A verbatim reproduction of the lines below, from the line containing "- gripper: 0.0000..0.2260" through the line containing "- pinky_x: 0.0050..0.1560", both ends included, is the whole required output.

Supplied information Block Start

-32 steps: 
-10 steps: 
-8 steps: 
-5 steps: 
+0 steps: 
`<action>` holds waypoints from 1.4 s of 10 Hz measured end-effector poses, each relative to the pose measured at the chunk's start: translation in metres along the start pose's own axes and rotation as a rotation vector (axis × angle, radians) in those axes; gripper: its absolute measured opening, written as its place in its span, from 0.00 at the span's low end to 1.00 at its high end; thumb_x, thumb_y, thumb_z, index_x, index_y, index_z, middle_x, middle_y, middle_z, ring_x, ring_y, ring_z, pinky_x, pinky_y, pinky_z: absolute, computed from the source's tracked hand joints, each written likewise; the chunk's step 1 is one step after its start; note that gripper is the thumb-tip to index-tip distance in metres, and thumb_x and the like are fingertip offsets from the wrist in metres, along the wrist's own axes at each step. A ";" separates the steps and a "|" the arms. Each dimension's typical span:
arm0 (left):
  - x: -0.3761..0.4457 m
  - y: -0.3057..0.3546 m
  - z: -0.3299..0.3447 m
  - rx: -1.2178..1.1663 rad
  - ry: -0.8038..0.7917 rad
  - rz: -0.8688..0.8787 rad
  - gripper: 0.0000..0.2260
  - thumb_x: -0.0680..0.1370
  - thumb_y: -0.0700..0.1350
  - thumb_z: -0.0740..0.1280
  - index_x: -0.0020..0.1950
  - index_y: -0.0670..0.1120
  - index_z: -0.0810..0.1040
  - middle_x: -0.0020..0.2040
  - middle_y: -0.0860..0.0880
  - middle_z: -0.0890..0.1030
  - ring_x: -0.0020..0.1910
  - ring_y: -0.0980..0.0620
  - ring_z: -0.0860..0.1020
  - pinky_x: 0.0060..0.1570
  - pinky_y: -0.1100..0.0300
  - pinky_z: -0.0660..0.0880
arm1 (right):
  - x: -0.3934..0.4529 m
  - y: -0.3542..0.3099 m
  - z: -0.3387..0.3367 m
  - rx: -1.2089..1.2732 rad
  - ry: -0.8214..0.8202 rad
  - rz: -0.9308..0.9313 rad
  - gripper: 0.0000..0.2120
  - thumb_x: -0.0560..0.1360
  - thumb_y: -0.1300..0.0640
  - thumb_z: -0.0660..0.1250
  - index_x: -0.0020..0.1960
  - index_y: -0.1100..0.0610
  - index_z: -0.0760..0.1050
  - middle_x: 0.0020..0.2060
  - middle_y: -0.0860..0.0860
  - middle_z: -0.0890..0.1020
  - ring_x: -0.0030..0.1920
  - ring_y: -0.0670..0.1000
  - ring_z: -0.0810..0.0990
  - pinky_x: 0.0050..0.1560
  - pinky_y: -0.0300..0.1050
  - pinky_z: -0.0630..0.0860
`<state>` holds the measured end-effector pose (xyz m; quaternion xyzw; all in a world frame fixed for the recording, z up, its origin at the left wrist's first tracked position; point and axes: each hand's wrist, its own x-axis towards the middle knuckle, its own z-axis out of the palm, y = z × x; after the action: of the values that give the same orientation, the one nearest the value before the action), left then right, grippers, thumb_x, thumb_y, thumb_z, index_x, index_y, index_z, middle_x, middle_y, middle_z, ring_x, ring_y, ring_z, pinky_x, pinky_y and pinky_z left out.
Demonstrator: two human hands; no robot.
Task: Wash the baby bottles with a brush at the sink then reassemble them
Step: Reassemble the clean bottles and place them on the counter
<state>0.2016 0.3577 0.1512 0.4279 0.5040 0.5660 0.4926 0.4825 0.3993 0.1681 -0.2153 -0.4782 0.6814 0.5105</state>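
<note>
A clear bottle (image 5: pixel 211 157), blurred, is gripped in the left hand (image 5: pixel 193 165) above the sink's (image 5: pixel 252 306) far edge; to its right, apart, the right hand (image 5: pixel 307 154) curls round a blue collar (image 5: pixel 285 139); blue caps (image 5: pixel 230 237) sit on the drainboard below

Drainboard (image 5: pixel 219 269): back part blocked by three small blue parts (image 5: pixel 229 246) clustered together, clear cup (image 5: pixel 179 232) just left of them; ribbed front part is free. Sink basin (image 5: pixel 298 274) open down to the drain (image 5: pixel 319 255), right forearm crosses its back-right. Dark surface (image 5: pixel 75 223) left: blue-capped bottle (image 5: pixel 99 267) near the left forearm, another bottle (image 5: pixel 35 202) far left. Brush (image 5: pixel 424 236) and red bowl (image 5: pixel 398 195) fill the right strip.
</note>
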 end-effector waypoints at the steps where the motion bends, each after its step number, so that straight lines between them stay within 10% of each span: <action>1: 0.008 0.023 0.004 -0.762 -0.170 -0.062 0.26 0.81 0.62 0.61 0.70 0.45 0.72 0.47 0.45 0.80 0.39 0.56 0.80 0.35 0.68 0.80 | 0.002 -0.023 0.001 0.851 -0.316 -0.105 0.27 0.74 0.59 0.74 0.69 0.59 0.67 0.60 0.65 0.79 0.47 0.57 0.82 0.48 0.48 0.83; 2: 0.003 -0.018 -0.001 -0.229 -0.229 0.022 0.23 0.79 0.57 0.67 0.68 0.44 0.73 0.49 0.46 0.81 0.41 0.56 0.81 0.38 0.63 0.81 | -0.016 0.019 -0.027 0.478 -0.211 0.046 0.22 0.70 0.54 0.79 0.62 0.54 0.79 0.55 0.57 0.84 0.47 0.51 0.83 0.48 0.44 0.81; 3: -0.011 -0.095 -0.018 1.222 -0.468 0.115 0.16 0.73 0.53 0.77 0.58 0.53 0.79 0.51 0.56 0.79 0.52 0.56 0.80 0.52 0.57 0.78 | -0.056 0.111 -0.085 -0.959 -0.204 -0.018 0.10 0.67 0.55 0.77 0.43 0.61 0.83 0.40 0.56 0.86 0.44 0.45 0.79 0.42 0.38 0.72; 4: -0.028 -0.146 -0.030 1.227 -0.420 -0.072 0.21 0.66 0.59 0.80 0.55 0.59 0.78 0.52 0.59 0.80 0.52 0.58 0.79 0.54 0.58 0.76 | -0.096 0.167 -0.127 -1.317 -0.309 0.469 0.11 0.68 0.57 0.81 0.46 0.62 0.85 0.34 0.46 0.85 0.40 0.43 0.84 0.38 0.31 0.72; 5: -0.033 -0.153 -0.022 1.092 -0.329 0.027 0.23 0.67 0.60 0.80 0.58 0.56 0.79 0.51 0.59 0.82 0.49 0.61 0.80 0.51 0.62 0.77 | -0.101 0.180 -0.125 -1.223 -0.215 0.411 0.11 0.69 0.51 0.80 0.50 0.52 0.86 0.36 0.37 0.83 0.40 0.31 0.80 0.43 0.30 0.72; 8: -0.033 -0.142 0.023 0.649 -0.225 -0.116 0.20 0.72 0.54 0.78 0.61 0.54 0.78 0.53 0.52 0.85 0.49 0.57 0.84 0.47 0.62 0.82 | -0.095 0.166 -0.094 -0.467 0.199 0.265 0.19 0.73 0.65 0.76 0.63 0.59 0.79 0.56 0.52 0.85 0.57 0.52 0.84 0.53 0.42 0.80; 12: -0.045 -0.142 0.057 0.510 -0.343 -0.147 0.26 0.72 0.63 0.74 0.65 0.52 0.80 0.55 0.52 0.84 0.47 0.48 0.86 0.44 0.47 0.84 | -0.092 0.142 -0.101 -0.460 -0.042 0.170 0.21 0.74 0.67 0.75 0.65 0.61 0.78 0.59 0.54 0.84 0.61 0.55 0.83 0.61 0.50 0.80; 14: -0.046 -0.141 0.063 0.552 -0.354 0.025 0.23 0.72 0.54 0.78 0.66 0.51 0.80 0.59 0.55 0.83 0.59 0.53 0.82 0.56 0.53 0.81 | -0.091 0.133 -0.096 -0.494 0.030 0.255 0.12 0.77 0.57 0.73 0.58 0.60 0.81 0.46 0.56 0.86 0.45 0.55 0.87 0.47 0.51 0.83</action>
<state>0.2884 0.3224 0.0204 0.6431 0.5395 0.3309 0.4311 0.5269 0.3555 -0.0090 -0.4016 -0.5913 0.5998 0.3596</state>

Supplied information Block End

**Expected output**
  - gripper: 0.0000..0.2260
  - thumb_x: -0.0680..0.1370
  - thumb_y: -0.0700..0.1350
  - thumb_z: -0.0740..0.1280
  - index_x: -0.0020..0.1950
  - index_y: -0.0670..0.1120
  - index_z: -0.0810..0.1040
  - middle_x: -0.0020..0.2040
  - middle_y: -0.0860..0.0880
  - middle_z: -0.0890..0.1030
  - ring_x: -0.0020..0.1910
  - ring_y: -0.0980..0.0620
  - ring_z: -0.0860..0.1020
  - pinky_x: 0.0060..0.1570
  - pinky_y: -0.1100..0.0300
  - pinky_z: -0.0660..0.0880
arm1 (right):
  - x: -0.3934..0.4529 m
  - y: -0.3542..0.3099 m
  - z: -0.3387..0.3367 m
  - rx: -1.2089..1.2732 rad
  - ry: -0.8214..0.8202 rad
  - rz: -0.9308..0.9313 rad
  - gripper: 0.0000..0.2120
  - thumb_x: -0.0560..0.1360
  - thumb_y: -0.1300..0.0640
  - thumb_z: -0.0660..0.1250
  - index_x: -0.0020..0.1960
  - index_y: -0.1100..0.0610
  - index_z: -0.0760..0.1050
  - middle_x: 0.0020..0.2060
  - middle_y: -0.0860..0.0860
  - middle_z: -0.0890..0.1020
  - ring_x: -0.0030..0.1920
  - ring_y: -0.0670..0.1000
  - ring_z: -0.0810..0.0990
  - pinky_x: 0.0050..0.1560

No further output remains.